– Monsieur Brigard, vous parlez d'or, dit le duc; oui, vous êtes honnêtes, je le sais bien, et vous ne souffrirez dans vos rangs aucun mélange.
– Oh! non, non! s'écrièrent plusieurs voix; pas de lie avec le bon vin.
– À merveille! dit le duc, voilà parler. Maintenant, voyons: ça, monsieur le lieutenant de la prévôté, y a-t-il beaucoup de fainéants et de mauvais peuple dans l'Île-de-France?
Nicolas Poulain, qui ne s'était pas mis une seule fois en avant, s'avança comme malgré lui.
– Oui, certes, monseigneur, dit-il, il n'y en a que trop.
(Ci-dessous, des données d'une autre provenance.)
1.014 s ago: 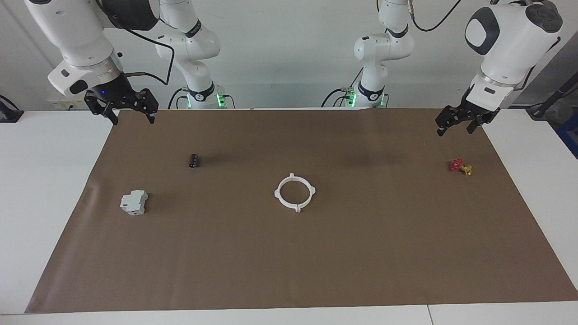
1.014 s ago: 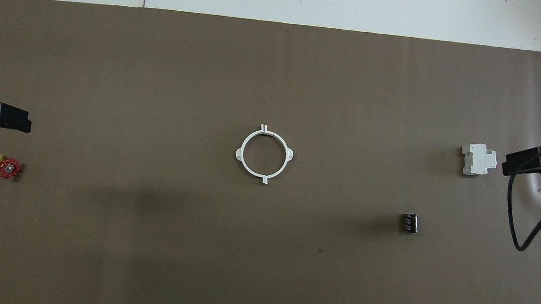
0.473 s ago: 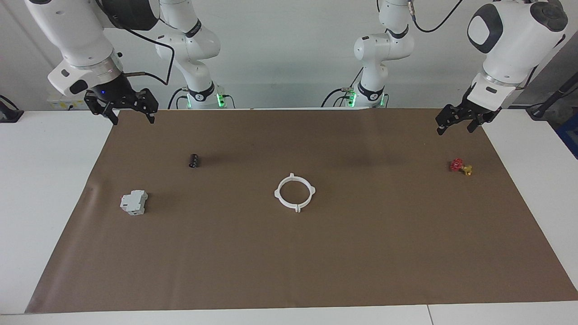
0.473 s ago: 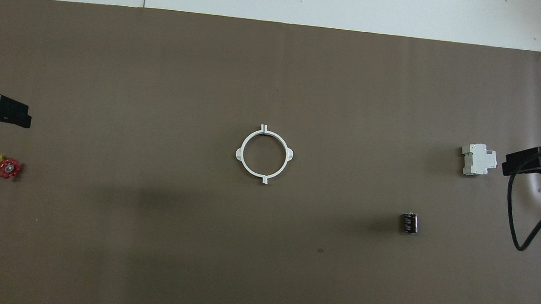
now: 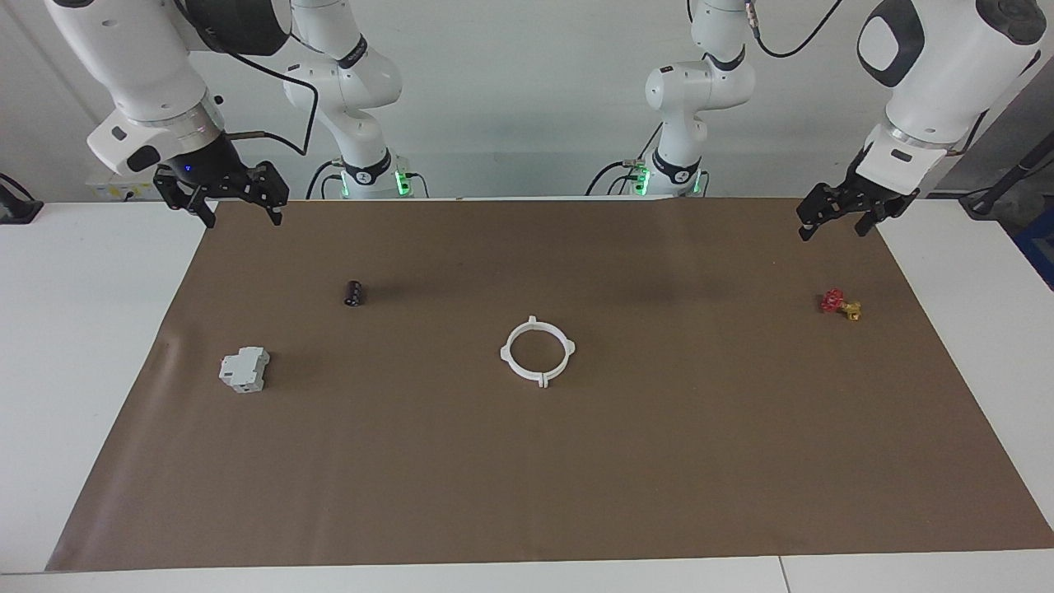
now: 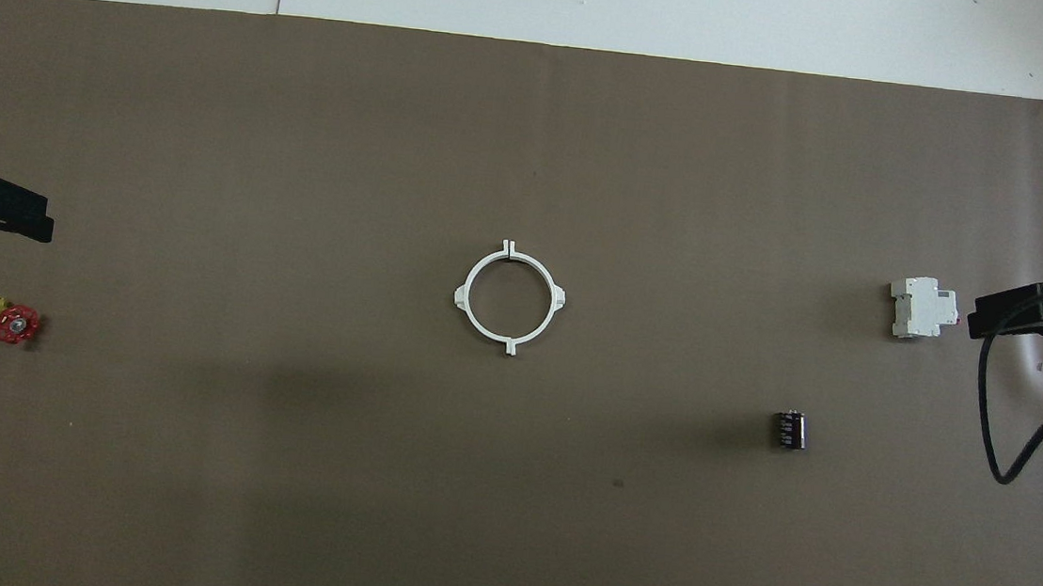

– Pouvez-vous nous donner à peu près le chiffre de cette populace?
– Oui, à peu près.
– Estimez donc, maître Poulain.
Poulain se mit à compter sur ses doigts.
– Voleurs, trois à quatre mille;
Oisifs et mendiants, deux mille à deux mille cinq cents;
Larrons d'occasion, quinze cents à deux mille;
Assassins, quatre à cinq cents.
– Bon! voilà, au bas chiffre, six mille ou six mille cinq cents gredins de sac et de corde. À quelle religion appartiennent ces gens-là?
– Plaît-il, monseigneur? interrogea Poulain.
– Je demande s'ils sont catholiques ou huguenots.
Poulain se mit à rire.
– Ils sont de toutes les religions, monseigneur, dit-il, ou plutôt d'une seule: leur Dieu est l'or, et le sang est leur prophète.